The Odd Fellows' Home is a historic Odd Fellows charitable home at 104 Randolph Road in Worcester, Massachusetts. Opened in 1892, it continues to serve as a home for elderly and disabled operated by Odd Fellows Home, Inc. Its original campus, now demolished, was listed on the National Register of Historic Places in 1980. It is now housed in a modern facility, opened in 1990, with 100 beds, located on the same property.

==Location and building history==
The Odd Fellows' Home is located in northeastern Worcester, a short way east of Interstate 190 and the Greendale Mall, at the corner of Barber and Randolph Streets. The land for the facility was donated in 1890 by Thomas Dodge, a prominent local patent lawyer, who eventually donated 24 acre in all, in order ensure "ample light and air" for the residents.
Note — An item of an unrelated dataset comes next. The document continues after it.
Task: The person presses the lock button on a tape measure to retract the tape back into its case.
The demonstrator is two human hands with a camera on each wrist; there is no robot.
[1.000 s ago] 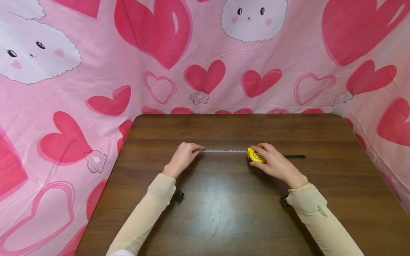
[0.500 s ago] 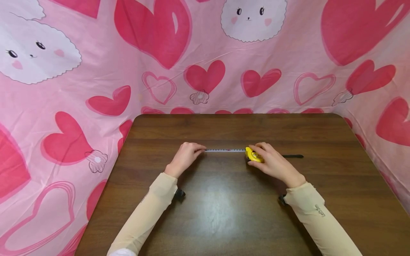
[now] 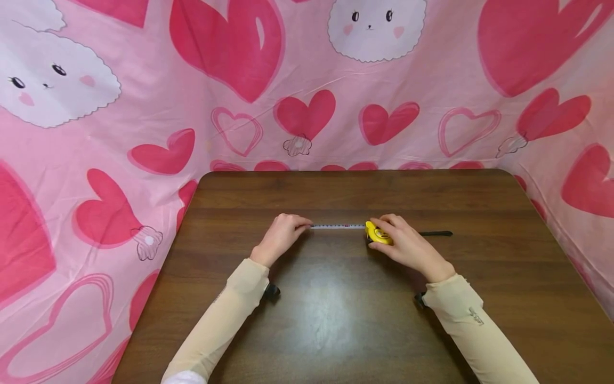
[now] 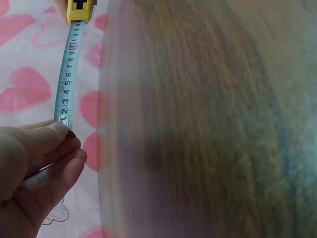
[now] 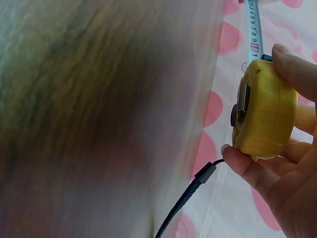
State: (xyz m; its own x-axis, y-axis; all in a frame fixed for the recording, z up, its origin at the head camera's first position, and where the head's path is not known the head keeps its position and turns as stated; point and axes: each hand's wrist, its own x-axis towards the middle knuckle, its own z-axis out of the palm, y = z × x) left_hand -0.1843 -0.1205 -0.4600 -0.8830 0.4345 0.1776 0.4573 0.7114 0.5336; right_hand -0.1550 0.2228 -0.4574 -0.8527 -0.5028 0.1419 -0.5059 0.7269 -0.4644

The original main building was a large three story brick building built in 1890-92 to a design by Barker & Nourse. The most prominent feature was a projecting 5-1/2 story mansard-roofed tower with round-topped clock dormers projecting from the half story mansard. The front bays were divided by brick pilasters, and a single-story porch extended across part of the front. To this building's right (east) was the first major addition, added in 1902; it was a 2-1/2 story brick Classical Revival structure that increased the facility's capacity to 110 beds. Its facade had limestone quoining, and it had a Classical Revival entry porch with Tuscan columns.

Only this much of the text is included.